The opinion of the court was delivered by: WEINFELD
This action was commenced by plaintiff,
Paul P. Swaida, Jr., a former employee of International Business Machines Corporation ("IBM"), individually and on behalf of all others similarly situated, against IBM's directors, its retirement plan (the "Plan"), the Retirement Plan Committee and others who play a role in the administration and enforcement of the Plan (collectively "the defendants"). Plaintiff seeks a judgment (1) declaring that IBM's use of the "elapsed time method" for computing service for vesting credit under the Plan violates the vesting standards of the Employee Retirement Income Security Act of 1974 ("ERISA" or "Act");
(2) enjoining the defendants from using the "elapsed time method" in the future; (3) declaring the plaintiff to be fully vested under the terms of the Plan; (4) directing the defendants to pay plaintiff benefits at such time as he become eligible to receive them; and (5) directing defendants to grant credit to each member of the plaintiff class for any applicable year in which such class member satisfied the vesting standards of ERISA, but was denied credit for such year by the defendants pursuant to the "elapsed time method."
The defendants move, and the plaintiff cross-moves, for summary judgment pursuant to Rule 56 of the Federal Rules of Civil Procedure. Plaintiff also moves for an order certifying the action as a class action pursuant to Rule 23 of the Federal Rules of Civil Procedure. The parties agree that there are no disputed issues of fact and that the matter is ripe for disposition under the Rule.
IBM has sponsored and maintained the Plan since 1945. At the end of 1981, 209,106 present and 25,634 former employees were participated in the Plan.
It was amended on May 1, 1977, effective as of January 1, 1976 in order to comply with the provisions of ERISA.
Two methods have been in existence for years to measure an employee's length of service for determining whether he has earned a vested right to a pension.
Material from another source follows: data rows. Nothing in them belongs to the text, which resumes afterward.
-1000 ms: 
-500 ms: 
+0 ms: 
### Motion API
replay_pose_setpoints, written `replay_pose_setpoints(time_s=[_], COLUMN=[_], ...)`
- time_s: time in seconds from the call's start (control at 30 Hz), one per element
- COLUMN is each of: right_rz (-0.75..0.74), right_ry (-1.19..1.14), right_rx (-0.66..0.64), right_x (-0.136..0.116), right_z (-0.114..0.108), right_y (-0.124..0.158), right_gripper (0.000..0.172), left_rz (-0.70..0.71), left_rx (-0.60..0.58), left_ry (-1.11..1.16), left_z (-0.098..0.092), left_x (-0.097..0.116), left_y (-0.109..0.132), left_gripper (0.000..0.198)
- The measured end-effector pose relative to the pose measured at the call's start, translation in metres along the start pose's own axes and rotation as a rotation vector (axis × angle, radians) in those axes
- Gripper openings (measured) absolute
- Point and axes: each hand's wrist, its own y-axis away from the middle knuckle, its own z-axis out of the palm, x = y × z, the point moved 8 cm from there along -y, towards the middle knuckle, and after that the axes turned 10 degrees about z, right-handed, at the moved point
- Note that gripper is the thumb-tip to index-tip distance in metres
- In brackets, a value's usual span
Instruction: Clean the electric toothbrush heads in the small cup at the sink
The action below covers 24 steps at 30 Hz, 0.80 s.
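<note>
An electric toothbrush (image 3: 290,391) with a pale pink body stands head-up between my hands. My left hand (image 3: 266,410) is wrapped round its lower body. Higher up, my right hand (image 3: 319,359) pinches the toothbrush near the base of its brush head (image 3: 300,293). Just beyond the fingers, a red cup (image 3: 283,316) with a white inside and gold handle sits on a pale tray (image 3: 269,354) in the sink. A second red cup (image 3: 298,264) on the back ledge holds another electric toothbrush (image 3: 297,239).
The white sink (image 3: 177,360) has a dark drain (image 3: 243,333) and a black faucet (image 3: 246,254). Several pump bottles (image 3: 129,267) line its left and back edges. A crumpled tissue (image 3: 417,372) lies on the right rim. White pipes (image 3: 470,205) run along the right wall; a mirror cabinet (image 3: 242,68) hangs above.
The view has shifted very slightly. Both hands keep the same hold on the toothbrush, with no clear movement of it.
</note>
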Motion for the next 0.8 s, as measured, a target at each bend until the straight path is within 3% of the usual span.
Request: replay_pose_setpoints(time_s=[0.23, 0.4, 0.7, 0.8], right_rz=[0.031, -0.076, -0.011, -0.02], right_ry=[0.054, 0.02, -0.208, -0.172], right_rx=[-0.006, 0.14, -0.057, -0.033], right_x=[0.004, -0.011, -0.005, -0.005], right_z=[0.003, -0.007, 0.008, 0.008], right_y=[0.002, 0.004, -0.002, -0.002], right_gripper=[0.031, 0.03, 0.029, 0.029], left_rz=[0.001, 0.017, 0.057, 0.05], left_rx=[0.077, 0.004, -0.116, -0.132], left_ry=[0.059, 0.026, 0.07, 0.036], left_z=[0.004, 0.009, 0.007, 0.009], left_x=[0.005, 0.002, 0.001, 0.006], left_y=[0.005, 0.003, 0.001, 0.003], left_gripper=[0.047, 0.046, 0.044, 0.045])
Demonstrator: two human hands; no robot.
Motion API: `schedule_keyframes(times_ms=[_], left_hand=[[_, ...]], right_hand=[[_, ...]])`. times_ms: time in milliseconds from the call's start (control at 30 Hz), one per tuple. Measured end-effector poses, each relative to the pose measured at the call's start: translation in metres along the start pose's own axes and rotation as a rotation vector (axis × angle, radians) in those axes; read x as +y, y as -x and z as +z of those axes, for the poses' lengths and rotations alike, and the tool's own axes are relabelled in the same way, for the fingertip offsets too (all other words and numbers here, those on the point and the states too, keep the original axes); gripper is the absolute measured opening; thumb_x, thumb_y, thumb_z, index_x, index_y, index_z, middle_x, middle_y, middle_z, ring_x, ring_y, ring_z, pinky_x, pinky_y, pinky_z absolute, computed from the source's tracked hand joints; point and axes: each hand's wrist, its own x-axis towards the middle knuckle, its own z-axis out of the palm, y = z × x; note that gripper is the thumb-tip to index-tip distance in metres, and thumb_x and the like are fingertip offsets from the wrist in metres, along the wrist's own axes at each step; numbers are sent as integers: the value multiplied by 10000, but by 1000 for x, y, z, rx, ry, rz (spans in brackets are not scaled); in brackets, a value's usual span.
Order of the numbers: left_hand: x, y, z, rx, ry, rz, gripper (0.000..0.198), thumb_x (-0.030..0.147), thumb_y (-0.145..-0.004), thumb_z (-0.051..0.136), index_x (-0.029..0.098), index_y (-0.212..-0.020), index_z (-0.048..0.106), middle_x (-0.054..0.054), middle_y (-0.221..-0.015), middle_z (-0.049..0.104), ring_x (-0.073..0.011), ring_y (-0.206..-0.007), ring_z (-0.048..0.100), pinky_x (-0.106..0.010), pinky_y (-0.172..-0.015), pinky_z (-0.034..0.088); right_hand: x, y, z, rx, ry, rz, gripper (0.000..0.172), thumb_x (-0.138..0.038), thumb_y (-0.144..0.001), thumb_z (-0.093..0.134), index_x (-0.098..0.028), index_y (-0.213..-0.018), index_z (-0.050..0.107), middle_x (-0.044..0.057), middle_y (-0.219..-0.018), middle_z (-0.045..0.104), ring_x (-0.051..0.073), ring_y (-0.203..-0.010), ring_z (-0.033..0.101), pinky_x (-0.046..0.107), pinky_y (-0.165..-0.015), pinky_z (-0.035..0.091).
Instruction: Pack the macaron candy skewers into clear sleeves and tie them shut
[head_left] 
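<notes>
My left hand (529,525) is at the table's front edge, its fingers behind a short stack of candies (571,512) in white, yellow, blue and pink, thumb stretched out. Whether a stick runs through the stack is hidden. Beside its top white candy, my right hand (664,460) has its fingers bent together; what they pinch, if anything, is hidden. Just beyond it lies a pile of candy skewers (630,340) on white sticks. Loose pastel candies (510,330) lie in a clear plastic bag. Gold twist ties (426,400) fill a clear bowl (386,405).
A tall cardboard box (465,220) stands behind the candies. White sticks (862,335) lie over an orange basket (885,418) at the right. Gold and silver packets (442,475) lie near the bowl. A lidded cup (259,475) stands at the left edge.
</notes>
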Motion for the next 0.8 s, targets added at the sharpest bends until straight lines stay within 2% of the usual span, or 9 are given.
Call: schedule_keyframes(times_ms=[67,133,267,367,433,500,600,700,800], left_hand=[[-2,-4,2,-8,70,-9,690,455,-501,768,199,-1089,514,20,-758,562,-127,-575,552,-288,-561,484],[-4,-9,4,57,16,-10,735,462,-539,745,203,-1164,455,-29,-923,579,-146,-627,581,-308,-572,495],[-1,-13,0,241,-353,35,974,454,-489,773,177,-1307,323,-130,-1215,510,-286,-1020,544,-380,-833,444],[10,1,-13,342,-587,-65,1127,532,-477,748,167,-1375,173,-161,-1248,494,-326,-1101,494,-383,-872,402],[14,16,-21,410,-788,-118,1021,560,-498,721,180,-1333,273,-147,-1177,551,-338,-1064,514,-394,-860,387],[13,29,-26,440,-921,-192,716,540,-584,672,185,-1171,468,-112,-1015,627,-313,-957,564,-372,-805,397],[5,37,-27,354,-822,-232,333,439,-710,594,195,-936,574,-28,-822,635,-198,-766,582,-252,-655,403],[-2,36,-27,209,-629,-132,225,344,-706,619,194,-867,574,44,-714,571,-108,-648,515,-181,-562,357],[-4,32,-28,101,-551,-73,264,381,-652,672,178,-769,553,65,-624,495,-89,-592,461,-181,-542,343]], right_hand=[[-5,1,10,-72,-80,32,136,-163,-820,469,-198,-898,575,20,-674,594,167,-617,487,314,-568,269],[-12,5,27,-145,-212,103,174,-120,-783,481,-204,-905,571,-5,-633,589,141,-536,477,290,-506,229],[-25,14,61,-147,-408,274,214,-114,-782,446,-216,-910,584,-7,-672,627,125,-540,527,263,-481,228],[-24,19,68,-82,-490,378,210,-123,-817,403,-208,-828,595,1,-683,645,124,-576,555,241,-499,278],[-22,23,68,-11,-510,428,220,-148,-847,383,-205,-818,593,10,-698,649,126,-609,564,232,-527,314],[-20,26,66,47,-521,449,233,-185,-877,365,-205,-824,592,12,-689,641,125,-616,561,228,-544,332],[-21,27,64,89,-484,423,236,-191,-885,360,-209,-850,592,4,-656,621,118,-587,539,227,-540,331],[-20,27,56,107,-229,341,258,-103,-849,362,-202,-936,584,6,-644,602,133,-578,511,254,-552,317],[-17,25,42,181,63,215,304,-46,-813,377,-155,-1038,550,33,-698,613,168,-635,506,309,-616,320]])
Under one, referred to as the "elapsed time method," an employee receives credit for the time elapsed between two dates -- the date of his hire and the date his employment terminates, including credit for time off, holidays, vacations, sickness, leaves of absences and interruptions in his employment that do not exceed one year. The other, the "hours of service" method, gives credit for a year of service if the employees completes a specified number of hours of service in a year.
The IBM plan uses the "elapsed time method." Specifically, the Plan provides that a regular "employee who completes 10 or more years of continuous service . . . will have a vested right to a monthly income" at age 65 and in an amount determined by his years of service and compensation.
"Continuous service" is defined as "the time commencing with the date a Regular Employee first works an hour for which he or she is paid or entitled to payment under the Company's Personnel and Payroll practices then in effect and continues until the date the Regular Employee severs from service with the Company."
The Internal Revenue Service has issued a favorable determination letter with respect to various versions of the Amended Plan, including that which is applicable to the plaintiff.
Swaida was employed by IBM on a full time basis as a professional employee. His last position was as a procedures specialist. His period of employment was from June 20, 1966 to April 9, 1976 -- nine years, nine months, and twenty-one days. He alleges that during the period from June 20, 1975 to April 9, 1976 he worked in excess of 1000 hours. Since Swaida was a professional employee and exempt from the Fair Labor Standards Act minimum and maximum hour provisions,
IBM was not required to, and did not, maintain records of his hours. Nevertheless, the defendants do not dispute Swaida's claim that he worked in excess of 1000 hours during the last nine months and twenty-one days of his employment with IBM.
Shortly after leaving IBM, Swaida requested that the Plan issue a certificate evidencing that he had a vested right to a pension. IBM refused on the ground that he had not completed ten years of service as required by the Plan. Thereupon plaintiff instituted this action.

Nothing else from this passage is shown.